• **TASK OBJECTIVE**:
Nothing but the pictures is dropped; write out all the remaining data below exactly.

Records from a dataset
------
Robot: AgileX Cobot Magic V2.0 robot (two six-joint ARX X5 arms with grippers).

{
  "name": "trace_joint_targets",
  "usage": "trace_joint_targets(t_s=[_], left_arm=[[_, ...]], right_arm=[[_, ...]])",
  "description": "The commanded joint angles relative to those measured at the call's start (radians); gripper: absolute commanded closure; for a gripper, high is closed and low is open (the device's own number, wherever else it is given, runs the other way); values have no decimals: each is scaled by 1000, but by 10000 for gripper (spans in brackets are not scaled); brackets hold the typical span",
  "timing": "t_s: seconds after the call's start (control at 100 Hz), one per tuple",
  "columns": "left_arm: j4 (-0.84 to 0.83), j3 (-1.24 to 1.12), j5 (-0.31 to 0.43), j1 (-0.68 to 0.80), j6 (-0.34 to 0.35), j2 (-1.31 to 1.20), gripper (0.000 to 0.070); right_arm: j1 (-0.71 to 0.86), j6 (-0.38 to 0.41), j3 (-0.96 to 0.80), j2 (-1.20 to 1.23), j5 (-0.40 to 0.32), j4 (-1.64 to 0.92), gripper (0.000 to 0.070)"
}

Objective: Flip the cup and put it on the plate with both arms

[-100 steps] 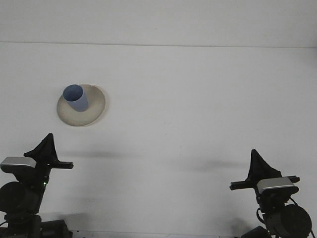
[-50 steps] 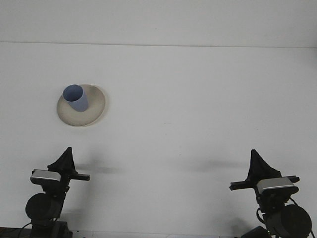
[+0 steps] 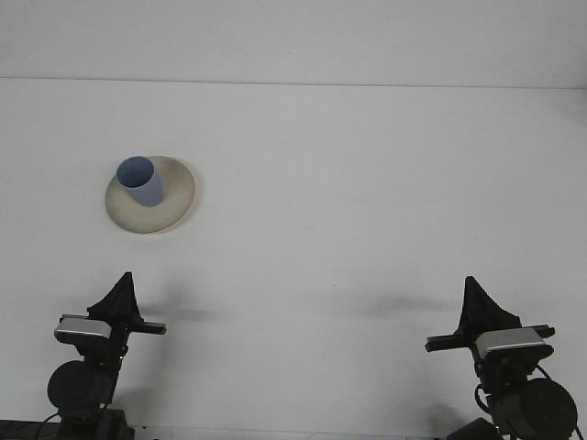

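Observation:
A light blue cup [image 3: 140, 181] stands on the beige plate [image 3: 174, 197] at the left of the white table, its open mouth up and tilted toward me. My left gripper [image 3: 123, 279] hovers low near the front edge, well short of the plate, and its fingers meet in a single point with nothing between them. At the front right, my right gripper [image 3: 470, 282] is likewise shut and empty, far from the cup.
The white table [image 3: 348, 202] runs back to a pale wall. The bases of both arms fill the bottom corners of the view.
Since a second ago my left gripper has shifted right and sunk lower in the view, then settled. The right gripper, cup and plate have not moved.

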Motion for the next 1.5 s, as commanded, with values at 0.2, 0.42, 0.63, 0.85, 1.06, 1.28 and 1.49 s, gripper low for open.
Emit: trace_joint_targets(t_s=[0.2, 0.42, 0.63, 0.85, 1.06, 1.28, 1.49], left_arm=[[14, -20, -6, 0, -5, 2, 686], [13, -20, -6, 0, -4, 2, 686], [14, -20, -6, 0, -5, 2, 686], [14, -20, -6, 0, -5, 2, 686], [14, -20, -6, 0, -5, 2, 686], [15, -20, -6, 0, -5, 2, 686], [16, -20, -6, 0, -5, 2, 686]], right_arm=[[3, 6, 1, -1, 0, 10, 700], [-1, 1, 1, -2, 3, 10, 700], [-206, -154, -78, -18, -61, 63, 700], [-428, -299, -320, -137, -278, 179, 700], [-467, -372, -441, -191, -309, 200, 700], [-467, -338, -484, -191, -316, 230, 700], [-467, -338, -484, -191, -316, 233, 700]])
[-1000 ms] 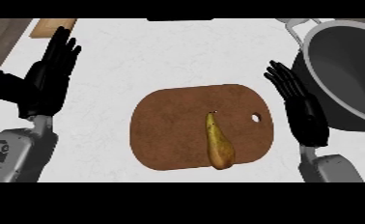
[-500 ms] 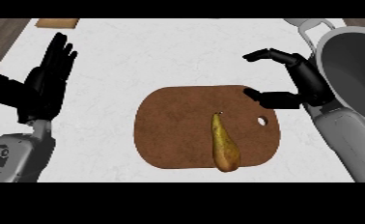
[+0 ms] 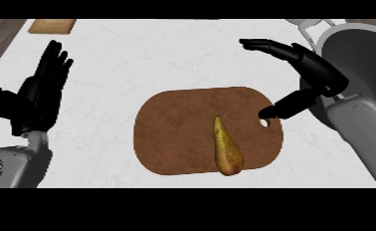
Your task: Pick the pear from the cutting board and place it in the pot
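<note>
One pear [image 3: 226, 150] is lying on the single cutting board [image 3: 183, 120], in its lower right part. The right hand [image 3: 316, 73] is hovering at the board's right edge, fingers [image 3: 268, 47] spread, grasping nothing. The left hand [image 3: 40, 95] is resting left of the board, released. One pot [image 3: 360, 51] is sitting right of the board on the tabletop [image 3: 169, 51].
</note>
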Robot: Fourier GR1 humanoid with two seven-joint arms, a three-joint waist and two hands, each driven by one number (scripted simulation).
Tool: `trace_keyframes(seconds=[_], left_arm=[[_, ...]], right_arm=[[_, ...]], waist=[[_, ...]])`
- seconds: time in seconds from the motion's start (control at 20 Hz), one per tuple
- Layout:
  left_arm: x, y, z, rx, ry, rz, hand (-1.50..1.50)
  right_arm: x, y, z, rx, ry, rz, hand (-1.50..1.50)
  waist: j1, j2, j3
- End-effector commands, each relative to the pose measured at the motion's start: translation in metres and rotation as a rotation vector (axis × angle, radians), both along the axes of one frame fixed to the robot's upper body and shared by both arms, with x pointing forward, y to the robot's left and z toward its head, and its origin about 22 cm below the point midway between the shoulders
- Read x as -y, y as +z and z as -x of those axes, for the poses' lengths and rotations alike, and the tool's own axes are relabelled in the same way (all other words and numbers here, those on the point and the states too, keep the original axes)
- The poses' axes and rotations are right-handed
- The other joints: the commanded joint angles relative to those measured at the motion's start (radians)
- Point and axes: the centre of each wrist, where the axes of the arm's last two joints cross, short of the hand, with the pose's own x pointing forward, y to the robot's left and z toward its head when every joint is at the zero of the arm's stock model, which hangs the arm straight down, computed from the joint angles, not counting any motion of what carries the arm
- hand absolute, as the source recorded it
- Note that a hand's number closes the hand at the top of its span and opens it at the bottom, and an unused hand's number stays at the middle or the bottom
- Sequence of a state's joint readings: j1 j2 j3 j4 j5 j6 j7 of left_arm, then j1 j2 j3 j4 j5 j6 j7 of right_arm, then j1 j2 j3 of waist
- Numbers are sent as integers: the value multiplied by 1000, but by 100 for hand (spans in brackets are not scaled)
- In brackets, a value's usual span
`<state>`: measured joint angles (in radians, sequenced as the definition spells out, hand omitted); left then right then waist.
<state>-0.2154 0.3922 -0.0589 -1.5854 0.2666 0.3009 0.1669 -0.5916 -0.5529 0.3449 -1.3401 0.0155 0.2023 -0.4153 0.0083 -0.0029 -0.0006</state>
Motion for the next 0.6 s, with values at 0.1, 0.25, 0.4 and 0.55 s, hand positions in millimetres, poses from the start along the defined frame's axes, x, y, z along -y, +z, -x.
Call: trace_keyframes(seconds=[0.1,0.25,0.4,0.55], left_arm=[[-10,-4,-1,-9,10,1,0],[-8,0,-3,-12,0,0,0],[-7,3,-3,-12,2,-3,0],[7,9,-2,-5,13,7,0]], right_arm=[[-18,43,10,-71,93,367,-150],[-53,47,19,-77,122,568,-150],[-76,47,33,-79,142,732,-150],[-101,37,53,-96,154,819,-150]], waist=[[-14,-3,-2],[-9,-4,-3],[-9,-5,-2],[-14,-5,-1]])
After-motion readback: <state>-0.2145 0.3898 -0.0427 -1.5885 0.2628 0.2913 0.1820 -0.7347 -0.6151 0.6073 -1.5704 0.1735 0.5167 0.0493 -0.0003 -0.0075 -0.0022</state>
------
• **RESPONSE TO THIS EXERCISE**:
Robot: AgileX Cobot Magic V2.0 robot (two six-joint ARX X5 arms with grippers).

{
  "name": "trace_joint_targets",
  "usage": "trace_joint_targets(t_s=[_], left_arm=[[_, ...]], right_arm=[[_, ...]])",
  "description": "The commanded joint angles relative to those measured at the call's start (radians); gripper: absolute commanded closure; for a gripper, high is closed and low is open (the device's own number, wherever else it is given, runs the other way); values have no decimals: each is scaled by 1000, but by 10000 for gripper (spans in brackets are not scaled); brackets hold the typical span",
  "timing": "t_s: seconds after the call's start (control at 100 Hz), one per tuple",
  "columns": "left_arm: j4 (-0.84 to 0.83), j3 (-1.24 to 1.12), j5 (-0.31 to 0.43), j1 (-0.68 to 0.80), j6 (-0.34 to 0.35), j2 (-1.31 to 1.20), gripper (0.000 to 0.070); right_arm: j1 (-0.71 to 0.86), j6 (-0.38 to 0.41), j3 (-0.96 to 0.80), j2 (-1.20 to 1.23), j5 (-0.40 to 0.32), j4 (-1.64 to 0.92), gripper (0.000 to 0.070)"
}

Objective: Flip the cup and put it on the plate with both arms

[-100 steps] 
[-50 steps] 
[+0 steps] 

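Observation:
A light blue cup [image 3: 140, 181] stands on the beige plate [image 3: 174, 197] at the left of the white table, its open mouth up and tilted toward me. My left gripper [image 3: 123, 279] hovers low near the front edge, well short of the plate, and its fingers meet in a single point with nothing between them. At the front right, my right gripper [image 3: 470, 282] is likewise shut and empty, far from the cup.
The white table [image 3: 348, 202] runs back to a pale wall. The bases of both arms fill the bottom corners of the view.
Since a second ago my left gripper has shifted right and sunk lower in the view, then settled. The right gripper, cup and plate have not moved.
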
Motion for the next 1.5 s, as commanded, with values at 0.2, 0.42, 0.63, 0.85, 1.06, 1.28 and 1.49 s, gripper low for open.
Emit: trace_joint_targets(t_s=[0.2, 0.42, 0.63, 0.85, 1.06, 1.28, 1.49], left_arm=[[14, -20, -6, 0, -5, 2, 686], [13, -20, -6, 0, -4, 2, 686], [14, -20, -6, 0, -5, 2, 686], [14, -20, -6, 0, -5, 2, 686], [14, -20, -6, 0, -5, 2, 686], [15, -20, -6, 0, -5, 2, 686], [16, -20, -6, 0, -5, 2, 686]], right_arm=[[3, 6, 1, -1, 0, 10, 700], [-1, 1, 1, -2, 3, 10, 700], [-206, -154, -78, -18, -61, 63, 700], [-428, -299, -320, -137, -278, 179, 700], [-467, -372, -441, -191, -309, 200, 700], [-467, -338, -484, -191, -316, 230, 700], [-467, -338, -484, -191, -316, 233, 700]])
[-1000 ms] 
[-500 ms] 
[+0 ms] 
Your task: Pick the pear from the cutting board and place it in the pot
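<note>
One pear [image 3: 226, 150] is lying on the single cutting board [image 3: 183, 120], in its lower right part. The right hand [image 3: 316, 73] is hovering at the board's right edge, fingers [image 3: 268, 47] spread, grasping nothing. The left hand [image 3: 40, 95] is resting left of the board, released. One pot [image 3: 360, 51] is sitting right of the board on the tabletop [image 3: 169, 51].
</note>
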Robot: Fourier GR1 humanoid with two seven-joint arms, a three-joint waist and two hands, each driven by one number (scripted simulation).
Tool: `trace_keyframes(seconds=[_], left_arm=[[_, ...]], right_arm=[[_, ...]], waist=[[_, ...]])`
- seconds: time in seconds from the motion's start (control at 20 Hz), one per tuple
- Layout:
  left_arm: x, y, z, rx, ry, rz, hand (-1.50..1.50)
  right_arm: x, y, z, rx, ry, rz, hand (-1.50..1.50)
  waist: j1, j2, j3
- End-effector commands, each relative to the pose measured at the motion's start: translation in metres and rotation as a rotation vector (axis × angle, radians), both along the axes of one frame fixed to the robot's upper body and shared by both arms, with x pointing forward, y to the robot's left and z toward its head, and its origin about 22 cm below the point midway between the shoulders
- Read x as -y, y as +z and z as -x of those axes, for the poses' lengths and rotations alike, and the tool's own axes are relabelled in the same way (all other words and numbers here, those on the point and the states too, keep the original axes)
- The poses' axes and rotations are right-handed
- The other joints: the commanded joint angles relative to those measured at the motion's start (radians)
- Point and axes: the centre of each wrist, where the axes of the arm's last two joints cross, short of the hand, with the pose's own x pointing forward, y to the robot's left and z toward its head when every joint is at the zero of the arm's stock model, which hangs the arm straight down, computed from the joint angles, not counting any motion of what carries the arm
- hand absolute, as the source recorded it
- Note that a hand's number closes the hand at the top of its span and opens it at the bottom, and an unused hand's number stays at the middle or the bottom
- Sequence of a state's joint readings: j1 j2 j3 j4 j5 j6 j7 of left_arm, then j1 j2 j3 j4 j5 j6 j7 of right_arm, then j1 j2 j3 of waist
- Numbers are sent as integers: the value multiplied by 1000, but by 100 for hand (spans in brackets are not scaled)
- In brackets, a value's usual span
`<state>`: measured joint angles (in radians, sequenced as the definition spells out, hand omitted); left then right then waist.
<state>-0.2154 0.3922 -0.0589 -1.5854 0.2666 0.3009 0.1669 -0.5916 -0.5529 0.3449 -1.3401 0.0155 0.2023 -0.4153 0.0083 -0.0029 -0.0006</state>
Motion for the next 0.6 s, with values at 0.1, 0.25, 0.4 and 0.55 s, hand positions in millimetres, poses from the start along the defined frame's axes, x, y, z along -y, +z, -x.
Call: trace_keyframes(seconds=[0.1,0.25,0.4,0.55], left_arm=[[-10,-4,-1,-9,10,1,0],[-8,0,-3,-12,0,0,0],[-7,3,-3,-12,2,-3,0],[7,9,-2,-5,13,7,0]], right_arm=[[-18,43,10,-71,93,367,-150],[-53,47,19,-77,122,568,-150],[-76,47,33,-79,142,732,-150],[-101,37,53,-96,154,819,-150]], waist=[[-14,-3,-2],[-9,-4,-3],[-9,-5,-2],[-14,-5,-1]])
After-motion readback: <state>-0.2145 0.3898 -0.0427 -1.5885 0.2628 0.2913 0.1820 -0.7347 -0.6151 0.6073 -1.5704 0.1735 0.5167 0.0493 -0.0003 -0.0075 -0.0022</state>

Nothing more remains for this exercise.